WORK TO COMPLETE:
Copy the listing as it is written, and leave each picture out.

DATA SHOWN:
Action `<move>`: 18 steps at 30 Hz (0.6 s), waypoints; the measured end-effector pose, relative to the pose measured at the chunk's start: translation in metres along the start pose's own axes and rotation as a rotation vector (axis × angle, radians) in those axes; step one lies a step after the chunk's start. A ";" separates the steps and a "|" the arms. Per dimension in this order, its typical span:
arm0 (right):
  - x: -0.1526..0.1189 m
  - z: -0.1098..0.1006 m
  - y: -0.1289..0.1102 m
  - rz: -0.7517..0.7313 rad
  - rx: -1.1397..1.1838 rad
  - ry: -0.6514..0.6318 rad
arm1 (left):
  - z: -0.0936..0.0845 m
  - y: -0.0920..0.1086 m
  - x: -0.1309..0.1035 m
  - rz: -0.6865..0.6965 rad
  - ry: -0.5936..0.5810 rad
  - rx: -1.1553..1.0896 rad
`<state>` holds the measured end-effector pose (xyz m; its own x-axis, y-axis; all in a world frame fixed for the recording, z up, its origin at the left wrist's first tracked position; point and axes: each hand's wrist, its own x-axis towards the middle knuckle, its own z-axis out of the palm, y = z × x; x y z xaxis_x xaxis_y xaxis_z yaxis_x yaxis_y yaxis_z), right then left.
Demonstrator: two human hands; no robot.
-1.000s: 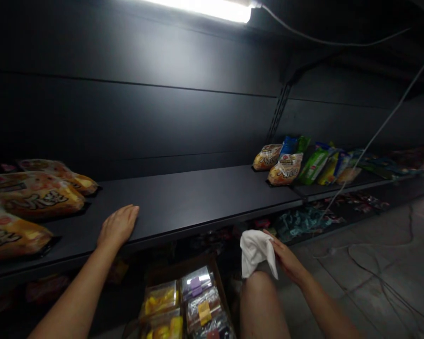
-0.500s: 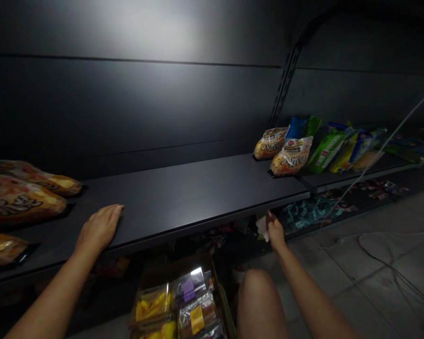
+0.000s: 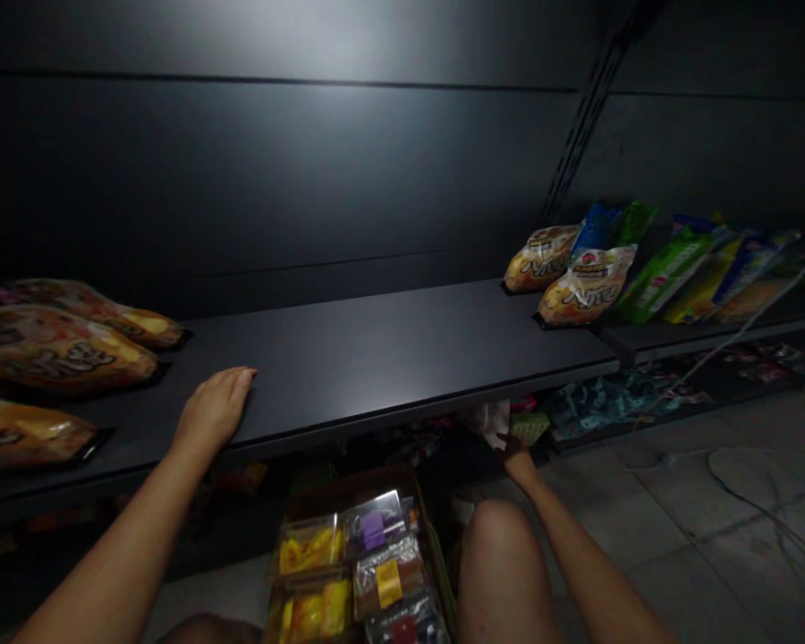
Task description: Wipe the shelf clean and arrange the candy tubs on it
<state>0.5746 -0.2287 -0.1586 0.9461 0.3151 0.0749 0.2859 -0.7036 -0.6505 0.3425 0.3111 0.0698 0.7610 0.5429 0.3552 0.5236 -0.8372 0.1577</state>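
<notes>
My left hand [image 3: 216, 407] lies on the front part of the grey metal shelf [image 3: 349, 353], fingers stretched out flat and holding nothing. Just left of it lie orange snack bags [image 3: 73, 353]. Low on the right, below the shelf's front lip, my right hand [image 3: 515, 456] is closed on a crumpled white cloth [image 3: 493, 422], perhaps a paper towel. Its fingertips are dim and partly hidden. Close beside the cloth, a green package [image 3: 529, 427] sits on the lower level.
A cardboard box [image 3: 355, 487] of clear packs with yellow and dark contents stands between my knees. More snack bags [image 3: 587, 286] stand at the shelf's right end, with green and blue packets [image 3: 667, 277] beyond. A white cord [image 3: 744, 326] hangs across the right; cables lie on the tiled floor [image 3: 644, 519].
The view has shifted, so the shelf goods appear further right. My right hand has moved lower and further under the shelf edge with the cloth. The left hand stays on the shelf.
</notes>
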 end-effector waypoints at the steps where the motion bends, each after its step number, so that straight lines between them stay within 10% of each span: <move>1: -0.011 -0.002 0.002 0.019 0.011 -0.019 | -0.002 0.002 -0.002 0.017 -0.008 -0.012; 6: -0.055 -0.023 -0.010 0.037 0.080 -0.056 | -0.014 0.012 -0.010 0.061 0.104 -0.100; 12: -0.094 -0.054 -0.096 -0.085 0.247 -0.183 | -0.045 0.046 -0.075 0.222 0.347 -0.332; 18: -0.124 -0.044 -0.198 -0.303 0.319 -0.360 | -0.021 0.050 -0.212 0.120 -0.072 -0.596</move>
<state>0.4073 -0.1567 -0.0059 0.7017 0.7092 0.0678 0.4232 -0.3385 -0.8404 0.1996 0.1525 0.0220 0.8365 0.4280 0.3422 0.1441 -0.7743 0.6162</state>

THE COMPLETED TASK:
Action `<move>`: 18 steps at 30 Hz (0.6 s), waypoints; the measured end-effector pose, relative to the pose measured at the chunk's start: translation in metres along the start pose's own axes and rotation as a rotation vector (axis × angle, radians) in those axes; step one lies a step after the chunk's start. A ";" separates the steps and a "|" the arms. Per dimension in this order, its typical span:
arm0 (right):
  - x: -0.1526..0.1189 m
  - z: -0.1098..0.1006 m
  - y: -0.1289..0.1102 m
  - rz: -0.7517..0.7313 rad
  - rx: -1.1397..1.1838 rad
  - ry: -0.6514..0.6318 rad
arm1 (left):
  - z: -0.0936..0.0845 m
  - y: -0.0920..0.1086 m
  - x: -0.1309..0.1035 m
  - rz: -0.6865..0.6965 rad
  - ry: -0.5936..0.5810 rad
  - rx: -1.1553..1.0896 rad
`<state>` holds the measured end-effector pose (xyz m; its own x-axis, y-axis; all in a world frame fixed for the recording, z up, its origin at the left wrist's first tracked position; point and axes: each hand's wrist, its own x-axis towards the middle knuckle, its own z-axis out of the palm, y = z × x; x y z xaxis_x xaxis_y xaxis_z yaxis_x yaxis_y yaxis_z), right then left.
Demonstrator: two human hands; no robot.
-1.000s: 
-0.500s: 
+0.000s: 
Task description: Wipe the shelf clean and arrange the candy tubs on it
<state>0.5746 -0.2287 -0.1586 0.9461 0.3151 0.0749 0.2859 -0.7036 -0.6505 0.3425 0.3111 0.0698 0.7610 0.5429 0.3552 0.5236 -0.8372 0.1577</state>
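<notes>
My left hand [image 3: 216, 407] lies on the front part of the grey metal shelf [image 3: 349, 353], fingers stretched out flat and holding nothing. Just left of it lie orange snack bags [image 3: 73, 353]. Low on the right, below the shelf's front lip, my right hand [image 3: 515, 456] is closed on a crumpled white cloth [image 3: 493, 422], perhaps a paper towel. Its fingertips are dim and partly hidden. Close beside the cloth, a green package [image 3: 529, 427] sits on the lower level.
A cardboard box [image 3: 355, 487] of clear packs with yellow and dark contents stands between my knees. More snack bags [image 3: 587, 286] stand at the shelf's right end, with green and blue packets [image 3: 667, 277] beyond. A white cord [image 3: 744, 326] hangs across the right; cables lie on the tiled floor [image 3: 644, 519].
The view has shifted, so the shelf goods appear further right. My right hand has moved lower and further under the shelf edge with the cloth. The left hand stays on the shelf.
</notes>
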 end-effector waypoints at the steps where the motion bends, each after its step number, so that straight lines between them stay within 10% of each span: <move>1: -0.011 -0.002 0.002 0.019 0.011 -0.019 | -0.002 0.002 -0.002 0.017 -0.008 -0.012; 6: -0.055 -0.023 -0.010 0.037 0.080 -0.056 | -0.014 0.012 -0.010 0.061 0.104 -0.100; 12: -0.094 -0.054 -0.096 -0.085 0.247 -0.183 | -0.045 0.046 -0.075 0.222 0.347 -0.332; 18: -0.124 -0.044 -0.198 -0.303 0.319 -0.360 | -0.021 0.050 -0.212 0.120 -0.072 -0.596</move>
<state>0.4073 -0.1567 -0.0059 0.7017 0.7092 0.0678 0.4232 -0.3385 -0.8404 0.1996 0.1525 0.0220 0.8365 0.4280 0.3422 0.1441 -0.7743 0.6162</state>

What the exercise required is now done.